Fourth assignment of error. Proofs of defendant's age were, among others, these documents: Exhibit A and B, a
certificate of the Chief of the Division of Archives, stating that Register No. 68 referring to entries of birth in the
Civil Register of the Municipality of Victoria, Province of Tarlac, for the quarter ending March, 1929; Exhibit C, a
certificate of baptism by the parish priest of the Independent Church of Victoria, Tarlac, testifying that the date of
Jose V. A. Yap's baptism was August 9, 1931, and the date of his birth January 16, 1929; Exhibit D, a certificate by
the municipal treasurer and local civil registrar stating "that according to our records filed in this office one named
Jose V. A. Yap was born in the year 1929; . . . that (although) in the registrar of births Yap's name does not appear .
. . (yet) according to the list submitted to the Municipal Secretary for Military Training, Yap appears therein as
having been born January 16, 1929;" Exhibit E, a certificate by the Registrar of the Far Eastern University, stating
that on the certificate of matriculation filed on October 7, 1947, when Jose V. Yap enrolled in the Institute of Arts
and Sciences, the applicant's date of birth was stated as January 16, 1929.

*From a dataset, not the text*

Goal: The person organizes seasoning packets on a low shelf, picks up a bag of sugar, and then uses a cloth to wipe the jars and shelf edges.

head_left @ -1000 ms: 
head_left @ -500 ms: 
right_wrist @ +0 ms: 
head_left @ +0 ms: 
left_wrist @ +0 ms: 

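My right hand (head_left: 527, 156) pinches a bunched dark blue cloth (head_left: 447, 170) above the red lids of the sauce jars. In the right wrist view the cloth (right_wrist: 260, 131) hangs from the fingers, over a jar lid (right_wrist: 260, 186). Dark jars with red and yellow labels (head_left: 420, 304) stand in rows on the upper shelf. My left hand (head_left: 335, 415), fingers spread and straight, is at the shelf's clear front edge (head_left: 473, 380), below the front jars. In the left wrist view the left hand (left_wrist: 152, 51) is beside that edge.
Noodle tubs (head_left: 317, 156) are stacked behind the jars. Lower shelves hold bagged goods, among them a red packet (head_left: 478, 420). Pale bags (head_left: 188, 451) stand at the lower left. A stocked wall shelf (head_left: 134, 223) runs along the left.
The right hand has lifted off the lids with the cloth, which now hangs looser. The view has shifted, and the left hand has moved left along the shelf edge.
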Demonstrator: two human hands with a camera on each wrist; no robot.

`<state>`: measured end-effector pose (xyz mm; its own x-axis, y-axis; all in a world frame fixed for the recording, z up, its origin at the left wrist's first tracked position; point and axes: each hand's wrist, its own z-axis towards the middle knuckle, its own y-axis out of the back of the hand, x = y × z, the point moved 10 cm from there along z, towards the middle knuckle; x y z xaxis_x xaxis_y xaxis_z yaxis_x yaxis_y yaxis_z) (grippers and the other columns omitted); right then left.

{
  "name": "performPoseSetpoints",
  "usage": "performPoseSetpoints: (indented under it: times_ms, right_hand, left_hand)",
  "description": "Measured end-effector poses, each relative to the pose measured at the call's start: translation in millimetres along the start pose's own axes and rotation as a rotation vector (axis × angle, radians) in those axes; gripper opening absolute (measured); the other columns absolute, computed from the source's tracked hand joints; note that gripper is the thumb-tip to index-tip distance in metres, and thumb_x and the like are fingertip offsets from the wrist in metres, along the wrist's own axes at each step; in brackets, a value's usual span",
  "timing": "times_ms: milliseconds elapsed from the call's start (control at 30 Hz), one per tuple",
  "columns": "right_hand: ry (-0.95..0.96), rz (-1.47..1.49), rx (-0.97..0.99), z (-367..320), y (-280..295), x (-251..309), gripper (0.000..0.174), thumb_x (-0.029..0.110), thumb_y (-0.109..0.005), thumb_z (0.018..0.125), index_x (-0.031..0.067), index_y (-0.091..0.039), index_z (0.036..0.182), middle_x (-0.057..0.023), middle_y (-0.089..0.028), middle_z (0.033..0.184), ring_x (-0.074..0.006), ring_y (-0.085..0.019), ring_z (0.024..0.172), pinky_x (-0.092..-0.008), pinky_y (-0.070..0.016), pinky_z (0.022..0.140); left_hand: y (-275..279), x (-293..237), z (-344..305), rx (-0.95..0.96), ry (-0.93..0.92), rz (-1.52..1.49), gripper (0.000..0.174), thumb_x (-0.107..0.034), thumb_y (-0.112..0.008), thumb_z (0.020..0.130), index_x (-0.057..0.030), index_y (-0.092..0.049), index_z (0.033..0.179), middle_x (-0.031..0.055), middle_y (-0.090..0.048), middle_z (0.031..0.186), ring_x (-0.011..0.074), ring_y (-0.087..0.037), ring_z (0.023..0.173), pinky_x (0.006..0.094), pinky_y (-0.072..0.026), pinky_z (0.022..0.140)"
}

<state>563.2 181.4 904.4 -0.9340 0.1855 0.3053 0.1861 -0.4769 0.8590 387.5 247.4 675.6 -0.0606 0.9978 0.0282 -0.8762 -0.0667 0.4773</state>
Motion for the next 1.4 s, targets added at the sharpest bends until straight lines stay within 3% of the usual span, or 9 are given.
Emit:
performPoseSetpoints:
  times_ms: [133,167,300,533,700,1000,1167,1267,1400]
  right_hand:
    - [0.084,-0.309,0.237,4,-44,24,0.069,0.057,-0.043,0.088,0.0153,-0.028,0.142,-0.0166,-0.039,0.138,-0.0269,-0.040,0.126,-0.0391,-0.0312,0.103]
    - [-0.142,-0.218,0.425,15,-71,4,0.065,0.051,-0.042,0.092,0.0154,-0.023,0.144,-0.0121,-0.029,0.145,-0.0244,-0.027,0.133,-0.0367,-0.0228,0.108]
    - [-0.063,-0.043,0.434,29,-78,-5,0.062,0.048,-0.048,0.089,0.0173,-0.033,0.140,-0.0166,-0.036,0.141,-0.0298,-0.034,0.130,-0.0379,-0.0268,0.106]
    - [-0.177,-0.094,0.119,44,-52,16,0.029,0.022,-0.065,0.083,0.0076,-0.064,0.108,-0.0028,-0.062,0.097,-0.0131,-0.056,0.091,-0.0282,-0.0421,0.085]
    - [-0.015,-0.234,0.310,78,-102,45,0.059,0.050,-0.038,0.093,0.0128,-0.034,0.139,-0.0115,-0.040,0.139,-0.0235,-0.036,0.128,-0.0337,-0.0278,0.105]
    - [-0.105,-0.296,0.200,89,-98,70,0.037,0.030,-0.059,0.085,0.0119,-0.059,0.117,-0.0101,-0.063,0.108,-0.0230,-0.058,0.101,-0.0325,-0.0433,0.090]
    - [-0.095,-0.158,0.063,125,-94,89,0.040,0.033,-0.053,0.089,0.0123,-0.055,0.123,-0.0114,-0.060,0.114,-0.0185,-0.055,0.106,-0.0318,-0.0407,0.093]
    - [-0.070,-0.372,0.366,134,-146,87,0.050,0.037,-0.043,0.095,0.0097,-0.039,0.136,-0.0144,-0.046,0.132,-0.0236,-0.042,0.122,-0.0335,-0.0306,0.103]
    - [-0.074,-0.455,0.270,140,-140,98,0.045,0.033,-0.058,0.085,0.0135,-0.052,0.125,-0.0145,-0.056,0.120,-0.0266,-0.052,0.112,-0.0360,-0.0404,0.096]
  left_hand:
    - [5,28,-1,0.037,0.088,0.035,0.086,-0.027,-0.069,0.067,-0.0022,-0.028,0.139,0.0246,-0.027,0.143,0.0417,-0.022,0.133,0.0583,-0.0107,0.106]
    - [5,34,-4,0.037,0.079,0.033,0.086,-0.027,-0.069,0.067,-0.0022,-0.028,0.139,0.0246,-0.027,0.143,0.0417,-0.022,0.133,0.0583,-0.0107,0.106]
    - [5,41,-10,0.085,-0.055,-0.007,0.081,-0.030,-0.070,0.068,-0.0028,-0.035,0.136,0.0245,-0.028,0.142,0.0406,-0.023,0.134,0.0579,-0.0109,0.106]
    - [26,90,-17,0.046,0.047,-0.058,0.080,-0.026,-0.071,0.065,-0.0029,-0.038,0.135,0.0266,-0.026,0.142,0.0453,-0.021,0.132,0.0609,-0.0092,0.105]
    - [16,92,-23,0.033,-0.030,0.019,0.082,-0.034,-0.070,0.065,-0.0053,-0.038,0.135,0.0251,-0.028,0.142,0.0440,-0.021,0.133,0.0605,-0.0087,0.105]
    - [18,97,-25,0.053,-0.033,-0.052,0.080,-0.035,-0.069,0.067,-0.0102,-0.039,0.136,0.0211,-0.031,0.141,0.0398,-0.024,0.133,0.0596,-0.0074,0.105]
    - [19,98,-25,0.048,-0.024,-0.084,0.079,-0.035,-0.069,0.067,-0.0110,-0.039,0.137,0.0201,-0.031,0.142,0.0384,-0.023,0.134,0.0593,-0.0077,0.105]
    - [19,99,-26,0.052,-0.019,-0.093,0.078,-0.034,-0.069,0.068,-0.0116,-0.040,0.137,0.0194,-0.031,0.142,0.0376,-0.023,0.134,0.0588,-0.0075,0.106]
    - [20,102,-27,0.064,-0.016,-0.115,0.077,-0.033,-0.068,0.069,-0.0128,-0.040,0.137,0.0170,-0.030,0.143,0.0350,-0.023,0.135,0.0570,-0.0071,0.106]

Granting that Exhibit E should not have been admitted, the error could not change the result, with Exhibits A to D
attesting to the same fact sought to be proved by Exhibit E. However the latter certificate was properly allowed if
only as part of defendant's testimony; for the defendant, on the witness stand, admitted that he had furnished the
information set forth in that paper. Specifically he admitted that he was born on January 16, 1929.
The question whether damages are proper subject of counterclaim in a quo warranto proceeding of this nature is
immaterial in view of the result of the case which fully justified plaintiff's action.
Paras, C.J., Pablo, Padilla, Montemayor, Bautista Angelo and Labrador, JJ., concur.